Schüßler Armin, Richter Manuel, Tello Khodr, Steiner Dagmar, Seeger Werner, Krombach Gabriele Anja, Roller Fritz Christian
Department of Diagnostic and Interventional Radiology, University Hospital Gießen, Justus Liebig University, Gießen, Germany.
Member of the German Centre for Lung Research (DZL), Germany.
Rofo. 2021 Nov;193(11):1318-1326. doi: 10.1055/a-1502-7541. Epub 2021 Jun 17.

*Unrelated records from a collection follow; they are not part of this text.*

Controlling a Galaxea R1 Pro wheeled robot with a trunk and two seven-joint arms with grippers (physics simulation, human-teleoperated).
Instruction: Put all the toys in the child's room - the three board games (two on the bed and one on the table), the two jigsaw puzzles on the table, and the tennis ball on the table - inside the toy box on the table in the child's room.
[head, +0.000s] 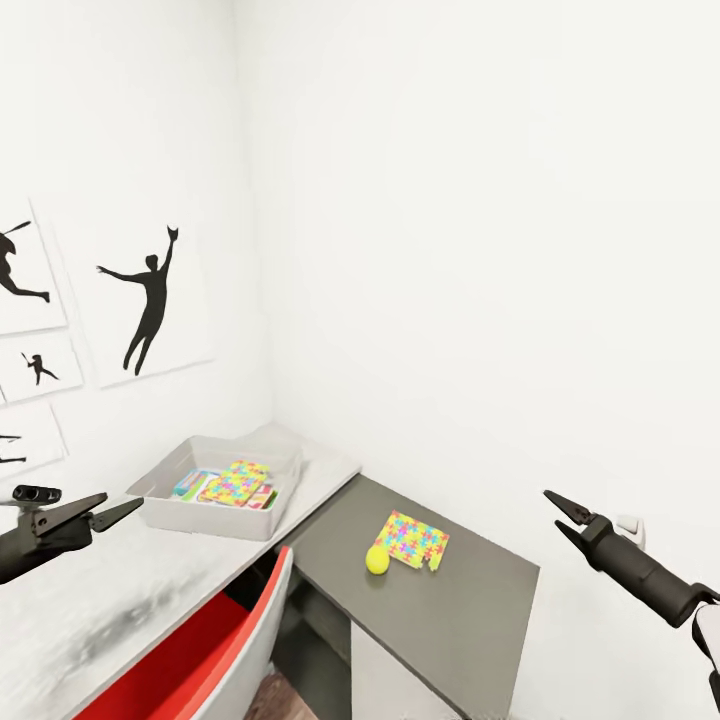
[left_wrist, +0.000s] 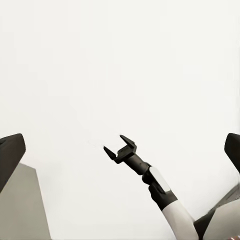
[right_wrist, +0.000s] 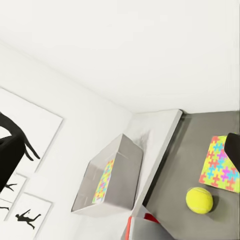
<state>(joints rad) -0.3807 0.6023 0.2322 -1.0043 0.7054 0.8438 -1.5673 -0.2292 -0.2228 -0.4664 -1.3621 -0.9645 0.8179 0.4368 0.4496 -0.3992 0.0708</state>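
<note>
The light grey toy box (head: 165, 508) (right_wrist: 127, 175) stands on the table (head: 90, 590) near the wall corner. A jigsaw puzzle (head: 234, 481) (right_wrist: 104, 181) lies inside it on top of colourful flat board games (head: 190, 486). A second jigsaw puzzle (head: 413, 539) (right_wrist: 220, 165) lies on the dark grey corner section (head: 450, 610), with the tennis ball (head: 377, 559) (right_wrist: 199, 200) touching its near edge. My left gripper (head: 123, 499) hovers open just left of the toy box. To the right of the corner section my right gripper (head: 551, 508) (left_wrist: 120, 146) hangs open in the air, holding nothing.
A red chair (head: 190, 655) is pushed under the table in front of the toy box. Black silhouette athlete pictures (head: 150, 300) hang on the left wall. White walls close in behind and to the right of the table.
</note>
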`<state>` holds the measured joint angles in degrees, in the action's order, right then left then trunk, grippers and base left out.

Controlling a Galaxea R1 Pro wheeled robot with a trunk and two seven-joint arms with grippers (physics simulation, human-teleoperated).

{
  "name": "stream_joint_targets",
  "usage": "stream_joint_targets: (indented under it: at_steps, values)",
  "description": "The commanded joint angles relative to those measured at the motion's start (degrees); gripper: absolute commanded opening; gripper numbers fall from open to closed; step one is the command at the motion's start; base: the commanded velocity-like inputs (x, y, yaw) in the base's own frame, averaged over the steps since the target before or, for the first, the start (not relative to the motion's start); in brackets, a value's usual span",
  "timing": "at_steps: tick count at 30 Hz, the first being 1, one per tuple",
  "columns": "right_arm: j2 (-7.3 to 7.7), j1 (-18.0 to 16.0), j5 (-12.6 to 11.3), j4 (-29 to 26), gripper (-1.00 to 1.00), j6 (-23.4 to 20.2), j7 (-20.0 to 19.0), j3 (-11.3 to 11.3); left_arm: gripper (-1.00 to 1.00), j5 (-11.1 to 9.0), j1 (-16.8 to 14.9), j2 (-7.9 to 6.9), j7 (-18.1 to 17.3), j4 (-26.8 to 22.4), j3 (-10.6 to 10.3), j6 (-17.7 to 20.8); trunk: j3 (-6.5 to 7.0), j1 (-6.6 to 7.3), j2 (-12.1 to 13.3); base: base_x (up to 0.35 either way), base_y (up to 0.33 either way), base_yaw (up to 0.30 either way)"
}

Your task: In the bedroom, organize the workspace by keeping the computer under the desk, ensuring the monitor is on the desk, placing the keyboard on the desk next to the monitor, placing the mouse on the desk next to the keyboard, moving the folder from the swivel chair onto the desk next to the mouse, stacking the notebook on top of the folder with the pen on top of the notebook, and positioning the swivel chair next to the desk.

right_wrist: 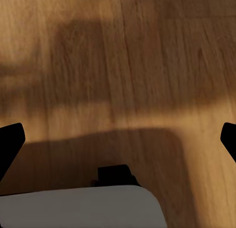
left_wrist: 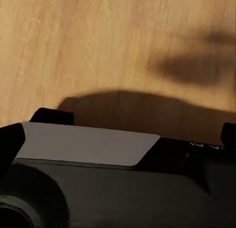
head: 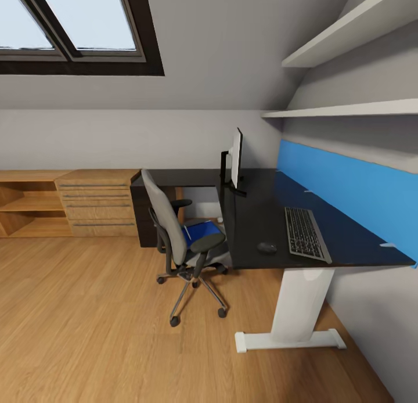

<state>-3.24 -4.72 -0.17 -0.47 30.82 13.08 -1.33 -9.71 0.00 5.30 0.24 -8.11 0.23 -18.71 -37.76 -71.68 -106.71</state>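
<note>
The L-shaped black desk [head: 255, 217] stands against the right wall in the head view. On it the monitor [head: 236, 158] stands edge-on near the corner. The keyboard [head: 305, 233] lies toward the near end, and the small black mouse [head: 267, 247] lies just left of it. The grey swivel chair [head: 168, 223] stands at the desk's left edge with the blue folder [head: 204, 231] on its seat. A thin pale strip [head: 187, 231] lies on the folder; I cannot tell whether it is the notebook or the pen. The computer is hidden. My left gripper [left_wrist: 118, 134] and right gripper [right_wrist: 118, 139] both hang open over bare floor.
A blue back panel [head: 348, 188] runs along the desk's far side, with two white wall shelves [head: 348, 110] above it. A black drawer unit [head: 145, 217] and low wooden shelving [head: 58, 205] line the back wall. The white pedestal foot [head: 290, 339] juts onto the wooden floor [head: 87, 321].
</note>
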Motion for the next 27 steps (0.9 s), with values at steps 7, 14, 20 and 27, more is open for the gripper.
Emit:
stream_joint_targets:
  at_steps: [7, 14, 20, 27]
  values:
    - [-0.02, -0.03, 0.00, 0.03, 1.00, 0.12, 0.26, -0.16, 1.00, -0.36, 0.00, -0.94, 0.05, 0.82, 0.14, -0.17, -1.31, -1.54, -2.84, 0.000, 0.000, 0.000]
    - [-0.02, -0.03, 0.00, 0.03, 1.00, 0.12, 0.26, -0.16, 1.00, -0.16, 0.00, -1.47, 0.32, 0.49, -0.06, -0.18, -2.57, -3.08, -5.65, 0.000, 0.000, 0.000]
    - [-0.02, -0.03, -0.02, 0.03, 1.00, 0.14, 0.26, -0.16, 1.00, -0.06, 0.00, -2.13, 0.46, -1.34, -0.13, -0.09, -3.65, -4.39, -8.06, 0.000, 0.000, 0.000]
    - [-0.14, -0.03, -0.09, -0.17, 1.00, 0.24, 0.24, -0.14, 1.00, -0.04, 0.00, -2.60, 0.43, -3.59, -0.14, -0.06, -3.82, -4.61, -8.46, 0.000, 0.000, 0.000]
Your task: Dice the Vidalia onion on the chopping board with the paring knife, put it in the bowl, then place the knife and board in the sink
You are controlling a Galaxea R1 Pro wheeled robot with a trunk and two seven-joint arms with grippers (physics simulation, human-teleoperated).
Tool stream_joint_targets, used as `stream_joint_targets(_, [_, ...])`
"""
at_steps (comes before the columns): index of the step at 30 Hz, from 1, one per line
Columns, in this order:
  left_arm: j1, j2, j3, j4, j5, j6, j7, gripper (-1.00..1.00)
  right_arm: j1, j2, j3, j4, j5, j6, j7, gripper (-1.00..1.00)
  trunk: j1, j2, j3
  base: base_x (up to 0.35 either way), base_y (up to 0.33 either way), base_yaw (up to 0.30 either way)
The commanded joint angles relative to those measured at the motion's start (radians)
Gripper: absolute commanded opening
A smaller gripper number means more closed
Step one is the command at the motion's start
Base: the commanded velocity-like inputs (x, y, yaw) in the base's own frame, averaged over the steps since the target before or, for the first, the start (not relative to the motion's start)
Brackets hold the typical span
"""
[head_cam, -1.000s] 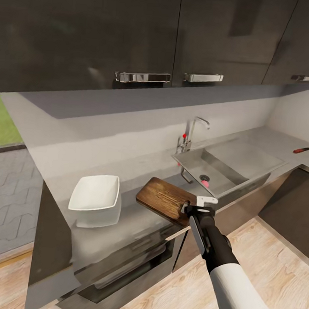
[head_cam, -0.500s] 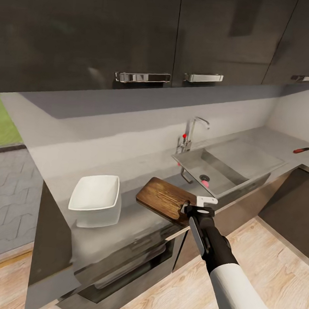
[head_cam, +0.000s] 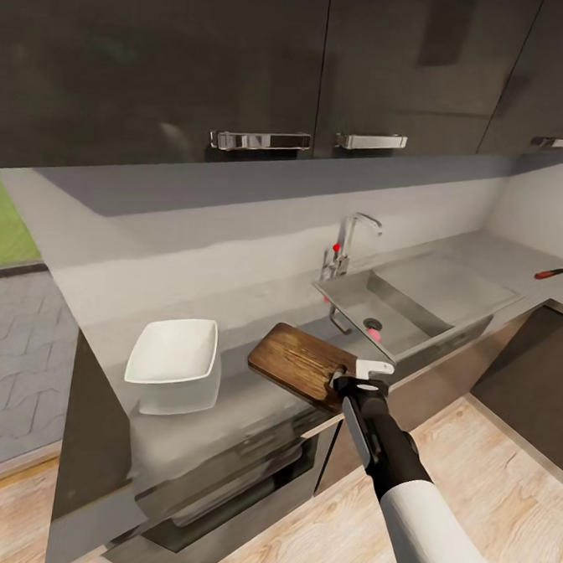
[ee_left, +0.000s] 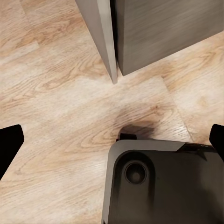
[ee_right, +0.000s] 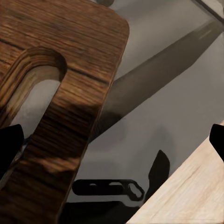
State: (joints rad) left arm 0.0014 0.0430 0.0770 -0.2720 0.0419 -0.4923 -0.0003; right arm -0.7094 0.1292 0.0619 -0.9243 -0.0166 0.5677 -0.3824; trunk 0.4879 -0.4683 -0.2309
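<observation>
At the countertop's (head_cam: 178, 442) front edge we reach our right gripper (head_cam: 365, 378) to the handle-slot end of the chopping board (head_cam: 301, 363), its fingers spread wide, not gripping, probably lining up a grasp. Our left gripper (ee_left: 112, 140) hangs open over the floor. The bowl (head_cam: 175, 362) waits beside the board, the sink (head_cam: 414, 303) beyond, the paring knife (head_cam: 551, 273) far along.

Chopping board (head_cam: 299, 364) on the countertop (head_cam: 223, 395) between bowl (head_cam: 174, 356) at left and sink (head_cam: 397, 311) at right, paring knife (head_cam: 551, 273) far right beyond the sink, right gripper (head_cam: 360, 378) at the board's near end.
</observation>
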Motion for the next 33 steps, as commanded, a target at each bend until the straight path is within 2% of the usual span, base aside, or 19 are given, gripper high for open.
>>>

The purpose of this study was to assess the diagnostic accuracy of computed tomography pulmonary angiogram (CTPA) including dual energy and reconstruction of iodine maps for diagnosing CTEPH. This method for detecting embolisms and perfusion failures was compared with V/Q-SPECT. An additional purpose was to compare the applied radiation dose of both techniques.
71 patients (49 women) with suspected CTEPH were included in this prospective study. The patients received a V/Q-SPECT and a dual-energy CTPA. Iodine maps were reconstructed from the data set. CTPA and the iodine maps were read by an experienced radiologist unaware of the clinical information as well as the results of the V/Q-SPECT. Results were compared to the V/Q-SPECT. DLP and the applied amount of radionuclides (MAA, Technegas) were obtained for comparison of radiation dose.
For the diagnosis of CTEPH, the sensitivity of DECT was 1.000, specificity 0.966, PPV 0.867 and NPV 1.000, respectively. There was not a considerable difference in the x-ray exposure between the DECT examination and the V/Q-SPECT (1.892 mSv vs. 1.911 mSv; p = 0.6115). Both examination modalities were highly consistent regarding the classification of pathological segments (1177/1278 segments, 92,09 %, κ = 0,5938).
This study presents the DECT, in combination with reconstructed iodine maps, as a potential alternative to the current imaging technique of first choice, V/Q-SPECT. For creating future prospective diagnostic algorithms, the implementation of DECT screening with iodine maps should be considered.
· DECT correctly identified all CTEPH patients.. · There is substantial agreement between DECT and V/Q-SPECT in the classification of pathological segments.. · There is no significant difference in radiation exposure during DECT examination and V/Q-SPECT examination.. · Reduced radiation dose does not negatively impact image quality..
· Schüßler A, Richter M, Tello K et al. Evaluation der diagnostischen Genauigkeit und der Strahlendosis der Dual-Energy-Computertomografie (DECT) bei chronisch thromboembolischer pulmonaler Hypertonie (CTEPH). Fortschr Röntgenstr 2021; 193: 1318 - 1326.
本研究旨在评估计算机断层扫描肺动脉造影(CTPA),包括双能量成像和碘图重建,用于诊断慢性血栓栓塞性肺动脉高压(CTEPH)的诊断准确性。将这种检测栓塞和灌注异常的方法与通气/灌注单光子发射计算机断层扫描(V/Q-SPECT)进行比较。另一个目的是比较两种技术的辐射剂量。
本前瞻性研究纳入了71例疑似CTEPH的患者(49例女性)。患者接受了V/Q-SPECT和双能量CTPA检查。从数据集重建碘图。由一位不了解临床信息以及V/Q-SPECT结果的经验丰富的放射科医生解读CTPA和碘图。将结果与V/Q-SPECT进行比较。获取剂量长度乘积(DLP)和放射性核素的应用量(MAA、锝气体)以比较辐射剂量。
对于CTEPH的诊断,双能量CT(DECT)的敏感性为1.000,特异性为0.966,阳性预测值为0.867,阴性预测值为1.000。DECT检查和V/Q-SPECT之间的X线暴露没有显著差异(1.892 mSv对1.911 mSv;p = 0.6115)。两种检查方式在病理节段分类方面高度一致(1177/1278节段,92.09%,κ = 0.5938)。
本研究表明,DECT结合重建碘图,可作为当前首选成像技术V/Q-SPECT的潜在替代方法。在创建未来的前瞻性诊断算法时,应考虑实施带有碘图的DECT筛查。
·DECT正确识别了所有CTEPH患者。·DECT和V/Q-SPECT在病理节段分类方面有高度一致性。·DECT检查和V/Q-SPECT检查期间的辐射暴露无显著差异。·降低辐射剂量对图像质量无负面影响。
·Schüßler A, Richter M, Tello K等。慢性血栓栓塞性肺动脉高压(CTEPH)中双能量计算机断层扫描(DECT)的诊断准确性和辐射剂量评估。Fortschr Röntgenstr 2021; 193: 1318 - 1326。